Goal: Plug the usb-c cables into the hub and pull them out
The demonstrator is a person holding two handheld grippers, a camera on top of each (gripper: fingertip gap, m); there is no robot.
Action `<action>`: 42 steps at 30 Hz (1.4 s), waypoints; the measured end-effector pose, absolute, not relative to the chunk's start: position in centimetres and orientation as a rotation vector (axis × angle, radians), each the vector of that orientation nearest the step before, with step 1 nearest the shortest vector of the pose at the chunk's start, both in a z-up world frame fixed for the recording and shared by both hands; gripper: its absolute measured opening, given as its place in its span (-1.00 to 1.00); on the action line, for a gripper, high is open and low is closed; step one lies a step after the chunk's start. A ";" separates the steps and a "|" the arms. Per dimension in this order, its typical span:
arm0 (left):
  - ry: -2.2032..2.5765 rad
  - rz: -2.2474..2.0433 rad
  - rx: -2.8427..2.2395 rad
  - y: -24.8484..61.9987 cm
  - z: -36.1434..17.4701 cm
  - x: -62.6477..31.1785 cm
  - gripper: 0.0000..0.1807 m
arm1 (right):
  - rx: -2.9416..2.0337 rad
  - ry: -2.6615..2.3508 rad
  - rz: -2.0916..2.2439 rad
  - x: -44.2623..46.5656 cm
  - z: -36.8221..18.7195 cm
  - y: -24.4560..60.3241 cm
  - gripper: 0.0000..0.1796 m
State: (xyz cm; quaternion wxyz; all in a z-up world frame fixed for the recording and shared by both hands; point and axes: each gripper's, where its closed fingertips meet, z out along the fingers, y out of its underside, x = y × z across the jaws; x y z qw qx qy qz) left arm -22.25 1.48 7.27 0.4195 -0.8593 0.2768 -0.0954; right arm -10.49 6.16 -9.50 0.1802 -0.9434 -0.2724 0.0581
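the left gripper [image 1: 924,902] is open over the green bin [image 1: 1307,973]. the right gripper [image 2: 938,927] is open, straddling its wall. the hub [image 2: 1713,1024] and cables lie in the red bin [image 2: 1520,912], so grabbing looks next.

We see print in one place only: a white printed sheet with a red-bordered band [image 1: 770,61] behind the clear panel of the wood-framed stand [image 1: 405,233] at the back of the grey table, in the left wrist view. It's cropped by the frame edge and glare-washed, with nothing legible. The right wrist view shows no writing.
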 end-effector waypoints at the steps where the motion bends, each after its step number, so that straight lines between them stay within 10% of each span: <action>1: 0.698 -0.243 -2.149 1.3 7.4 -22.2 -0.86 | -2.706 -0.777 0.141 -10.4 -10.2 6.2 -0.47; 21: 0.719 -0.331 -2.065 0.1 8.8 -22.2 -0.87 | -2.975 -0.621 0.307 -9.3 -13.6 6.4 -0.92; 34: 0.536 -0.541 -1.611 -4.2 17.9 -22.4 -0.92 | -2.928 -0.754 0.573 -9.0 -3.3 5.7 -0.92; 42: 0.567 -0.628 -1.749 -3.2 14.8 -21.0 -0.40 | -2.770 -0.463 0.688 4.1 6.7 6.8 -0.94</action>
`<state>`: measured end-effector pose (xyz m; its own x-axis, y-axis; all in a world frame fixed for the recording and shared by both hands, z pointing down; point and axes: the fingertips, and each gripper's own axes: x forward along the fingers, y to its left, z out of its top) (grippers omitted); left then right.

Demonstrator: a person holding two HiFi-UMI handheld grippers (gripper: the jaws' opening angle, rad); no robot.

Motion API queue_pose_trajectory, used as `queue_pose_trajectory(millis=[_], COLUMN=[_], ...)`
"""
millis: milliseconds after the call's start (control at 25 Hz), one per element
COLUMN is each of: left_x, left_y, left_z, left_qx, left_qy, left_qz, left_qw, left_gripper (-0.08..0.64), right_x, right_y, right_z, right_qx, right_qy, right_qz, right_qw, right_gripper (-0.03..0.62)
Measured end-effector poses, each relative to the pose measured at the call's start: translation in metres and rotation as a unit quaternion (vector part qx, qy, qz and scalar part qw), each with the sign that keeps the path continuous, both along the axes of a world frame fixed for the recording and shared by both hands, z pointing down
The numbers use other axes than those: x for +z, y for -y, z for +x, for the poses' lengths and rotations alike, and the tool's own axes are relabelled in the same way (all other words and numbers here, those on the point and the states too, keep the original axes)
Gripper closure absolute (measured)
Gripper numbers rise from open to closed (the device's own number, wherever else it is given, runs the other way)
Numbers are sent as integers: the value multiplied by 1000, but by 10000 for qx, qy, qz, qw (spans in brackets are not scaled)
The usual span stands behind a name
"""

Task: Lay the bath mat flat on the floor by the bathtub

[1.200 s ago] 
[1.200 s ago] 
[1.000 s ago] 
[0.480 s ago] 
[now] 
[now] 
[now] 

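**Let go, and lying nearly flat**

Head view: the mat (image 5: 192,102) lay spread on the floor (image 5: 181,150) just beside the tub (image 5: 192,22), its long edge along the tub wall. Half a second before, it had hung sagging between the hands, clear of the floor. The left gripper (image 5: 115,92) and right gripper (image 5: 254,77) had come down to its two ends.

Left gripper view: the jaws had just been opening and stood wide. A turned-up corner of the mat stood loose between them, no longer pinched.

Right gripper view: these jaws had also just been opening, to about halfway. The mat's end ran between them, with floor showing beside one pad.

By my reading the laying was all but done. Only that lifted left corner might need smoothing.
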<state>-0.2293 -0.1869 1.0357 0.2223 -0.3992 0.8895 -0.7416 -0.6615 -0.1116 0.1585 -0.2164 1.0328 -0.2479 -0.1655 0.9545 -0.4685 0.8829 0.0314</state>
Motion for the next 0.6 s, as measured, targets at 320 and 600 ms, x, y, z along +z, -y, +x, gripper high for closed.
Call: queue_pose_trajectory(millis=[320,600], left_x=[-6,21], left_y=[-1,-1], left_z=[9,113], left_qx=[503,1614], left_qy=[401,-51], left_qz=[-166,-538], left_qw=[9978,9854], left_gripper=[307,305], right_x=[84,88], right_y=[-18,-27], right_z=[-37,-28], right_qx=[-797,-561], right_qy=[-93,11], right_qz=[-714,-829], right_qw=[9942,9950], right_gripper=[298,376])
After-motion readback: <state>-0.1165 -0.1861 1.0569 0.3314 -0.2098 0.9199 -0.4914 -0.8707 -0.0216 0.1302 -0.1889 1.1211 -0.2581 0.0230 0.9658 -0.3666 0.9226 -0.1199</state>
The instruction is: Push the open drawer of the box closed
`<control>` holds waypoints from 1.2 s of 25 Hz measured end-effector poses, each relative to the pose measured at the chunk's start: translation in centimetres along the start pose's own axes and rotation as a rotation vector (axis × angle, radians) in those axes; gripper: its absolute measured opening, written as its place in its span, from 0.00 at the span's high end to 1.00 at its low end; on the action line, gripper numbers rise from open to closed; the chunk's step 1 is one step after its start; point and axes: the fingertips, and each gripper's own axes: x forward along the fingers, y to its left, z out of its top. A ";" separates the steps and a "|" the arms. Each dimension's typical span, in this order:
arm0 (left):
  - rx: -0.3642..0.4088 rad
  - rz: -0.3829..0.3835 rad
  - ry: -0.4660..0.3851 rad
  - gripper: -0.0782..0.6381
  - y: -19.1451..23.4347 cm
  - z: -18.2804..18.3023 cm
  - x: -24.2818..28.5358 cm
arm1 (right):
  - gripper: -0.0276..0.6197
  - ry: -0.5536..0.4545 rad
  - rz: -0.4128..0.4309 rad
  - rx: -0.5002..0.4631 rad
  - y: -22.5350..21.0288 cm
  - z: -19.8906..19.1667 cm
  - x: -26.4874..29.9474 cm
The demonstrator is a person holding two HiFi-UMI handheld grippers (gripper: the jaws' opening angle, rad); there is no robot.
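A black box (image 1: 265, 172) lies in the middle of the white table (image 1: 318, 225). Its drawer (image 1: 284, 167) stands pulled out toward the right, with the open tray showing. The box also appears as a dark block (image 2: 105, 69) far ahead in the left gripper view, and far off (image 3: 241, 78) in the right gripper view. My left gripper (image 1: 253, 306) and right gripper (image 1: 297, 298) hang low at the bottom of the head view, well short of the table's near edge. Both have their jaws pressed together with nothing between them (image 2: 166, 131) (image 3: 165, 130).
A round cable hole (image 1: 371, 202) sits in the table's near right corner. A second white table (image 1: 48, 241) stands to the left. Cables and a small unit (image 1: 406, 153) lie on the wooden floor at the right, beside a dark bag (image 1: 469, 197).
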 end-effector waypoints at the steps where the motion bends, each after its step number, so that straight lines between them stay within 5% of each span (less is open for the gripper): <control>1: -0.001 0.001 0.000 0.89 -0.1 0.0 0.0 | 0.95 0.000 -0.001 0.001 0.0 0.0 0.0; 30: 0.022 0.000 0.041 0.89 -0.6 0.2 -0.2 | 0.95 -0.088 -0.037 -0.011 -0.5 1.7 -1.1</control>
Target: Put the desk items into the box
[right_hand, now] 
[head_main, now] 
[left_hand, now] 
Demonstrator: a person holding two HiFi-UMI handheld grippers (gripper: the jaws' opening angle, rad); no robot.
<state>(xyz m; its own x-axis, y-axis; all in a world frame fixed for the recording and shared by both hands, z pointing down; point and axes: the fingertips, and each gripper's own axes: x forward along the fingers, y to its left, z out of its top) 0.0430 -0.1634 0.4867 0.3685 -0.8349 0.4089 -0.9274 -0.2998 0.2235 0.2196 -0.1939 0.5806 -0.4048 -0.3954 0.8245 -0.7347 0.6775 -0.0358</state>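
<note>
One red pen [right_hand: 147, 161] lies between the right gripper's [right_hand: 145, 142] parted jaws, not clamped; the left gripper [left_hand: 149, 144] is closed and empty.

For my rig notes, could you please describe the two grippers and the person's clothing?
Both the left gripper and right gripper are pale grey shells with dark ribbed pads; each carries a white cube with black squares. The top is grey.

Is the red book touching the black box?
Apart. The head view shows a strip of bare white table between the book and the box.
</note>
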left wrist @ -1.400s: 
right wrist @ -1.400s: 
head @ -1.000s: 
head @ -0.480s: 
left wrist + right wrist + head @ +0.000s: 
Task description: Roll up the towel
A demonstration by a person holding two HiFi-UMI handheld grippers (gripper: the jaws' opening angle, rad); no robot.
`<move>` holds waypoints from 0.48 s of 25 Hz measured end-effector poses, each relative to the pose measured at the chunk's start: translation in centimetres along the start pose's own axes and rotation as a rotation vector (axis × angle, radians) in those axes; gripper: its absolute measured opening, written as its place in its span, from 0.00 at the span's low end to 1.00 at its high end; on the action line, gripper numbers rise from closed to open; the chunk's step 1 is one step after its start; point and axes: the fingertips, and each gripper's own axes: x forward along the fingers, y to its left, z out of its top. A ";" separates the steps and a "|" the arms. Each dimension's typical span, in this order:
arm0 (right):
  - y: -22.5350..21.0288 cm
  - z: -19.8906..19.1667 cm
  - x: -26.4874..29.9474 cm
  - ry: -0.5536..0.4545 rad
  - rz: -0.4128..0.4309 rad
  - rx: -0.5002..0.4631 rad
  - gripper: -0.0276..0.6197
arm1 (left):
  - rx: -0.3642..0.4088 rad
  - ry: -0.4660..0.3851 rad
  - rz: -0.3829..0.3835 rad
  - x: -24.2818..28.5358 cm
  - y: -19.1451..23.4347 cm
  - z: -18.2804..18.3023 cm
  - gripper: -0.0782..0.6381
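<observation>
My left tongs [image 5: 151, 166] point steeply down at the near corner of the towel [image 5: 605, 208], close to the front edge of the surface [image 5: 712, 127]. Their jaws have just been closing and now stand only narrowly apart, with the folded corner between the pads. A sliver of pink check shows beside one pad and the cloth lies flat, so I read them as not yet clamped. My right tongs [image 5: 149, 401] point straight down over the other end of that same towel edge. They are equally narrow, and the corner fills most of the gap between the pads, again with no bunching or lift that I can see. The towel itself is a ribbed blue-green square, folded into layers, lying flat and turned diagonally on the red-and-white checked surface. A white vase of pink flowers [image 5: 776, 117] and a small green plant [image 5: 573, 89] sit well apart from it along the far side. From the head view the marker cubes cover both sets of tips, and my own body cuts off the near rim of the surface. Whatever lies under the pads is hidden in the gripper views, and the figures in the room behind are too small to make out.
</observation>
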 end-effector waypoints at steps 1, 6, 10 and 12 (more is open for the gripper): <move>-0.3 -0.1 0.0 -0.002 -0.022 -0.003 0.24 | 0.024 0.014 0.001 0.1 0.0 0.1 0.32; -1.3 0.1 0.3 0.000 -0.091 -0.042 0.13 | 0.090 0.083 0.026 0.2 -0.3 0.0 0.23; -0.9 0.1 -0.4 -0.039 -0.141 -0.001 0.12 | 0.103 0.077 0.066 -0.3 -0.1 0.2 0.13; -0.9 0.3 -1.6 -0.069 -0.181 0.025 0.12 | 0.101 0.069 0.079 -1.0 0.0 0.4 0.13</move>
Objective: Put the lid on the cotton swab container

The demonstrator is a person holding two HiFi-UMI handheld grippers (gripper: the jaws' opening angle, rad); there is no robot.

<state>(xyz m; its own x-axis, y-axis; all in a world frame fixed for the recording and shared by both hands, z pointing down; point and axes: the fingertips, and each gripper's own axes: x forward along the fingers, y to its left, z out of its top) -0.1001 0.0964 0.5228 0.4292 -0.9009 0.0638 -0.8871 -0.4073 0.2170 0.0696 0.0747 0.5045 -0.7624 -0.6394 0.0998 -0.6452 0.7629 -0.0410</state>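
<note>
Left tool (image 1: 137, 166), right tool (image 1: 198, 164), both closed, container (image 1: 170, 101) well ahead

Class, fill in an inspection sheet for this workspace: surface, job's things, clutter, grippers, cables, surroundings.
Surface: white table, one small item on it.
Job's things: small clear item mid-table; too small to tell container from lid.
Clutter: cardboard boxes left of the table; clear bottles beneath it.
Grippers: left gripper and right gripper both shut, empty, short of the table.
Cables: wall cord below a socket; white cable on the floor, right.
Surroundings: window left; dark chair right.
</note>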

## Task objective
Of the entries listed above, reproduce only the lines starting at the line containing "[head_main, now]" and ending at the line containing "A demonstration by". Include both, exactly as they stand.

## Solution
[head_main, now] 
[left_hand, now] 
Demonstrator: a person holding two HiFi-UMI handheld grippers (gripper: the jaws' opening angle, rad); no robot.
<state>(xyz m; its own x-axis, y-axis; all in a world frame fixed for the recording and shared by both hands, z pointing down; point and axes: the fingertips, and each gripper's own axes: x forward along the fingers, y to its left, z out of its top) 0.0430 -0.1634 0.4867 0.3685 -0.8349 0.4089 -0.9274 -0.2998 0.2235 0.2196 -0.1939 0.5806 -0.4048 -0.3954 0.8245 -0.7347 0.6775 -0.0358</state>
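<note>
One red pen [right_hand: 147, 161] lies between the right gripper's [right_hand: 145, 142] parted jaws, not clamped; the left gripper [left_hand: 149, 144] is closed and empty.

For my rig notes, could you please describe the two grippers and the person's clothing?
Both the left gripper and right gripper are pale grey shells with dark ribbed pads; each carries a white cube with black squares. The top is grey.

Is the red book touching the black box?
Apart. The head view shows a strip of bare white table between the book and the box.
</note>
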left wrist @ -1.400s: 
right wrist @ -1.400s: 
head @ -1.000s: 
head @ -0.480s: 
left wrist + right wrist + head @ +0.000s: 
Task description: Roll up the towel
A demonstration by a person holding two HiFi-UMI handheld grippers (gripper: the jaws' opening angle, rad); no robot.

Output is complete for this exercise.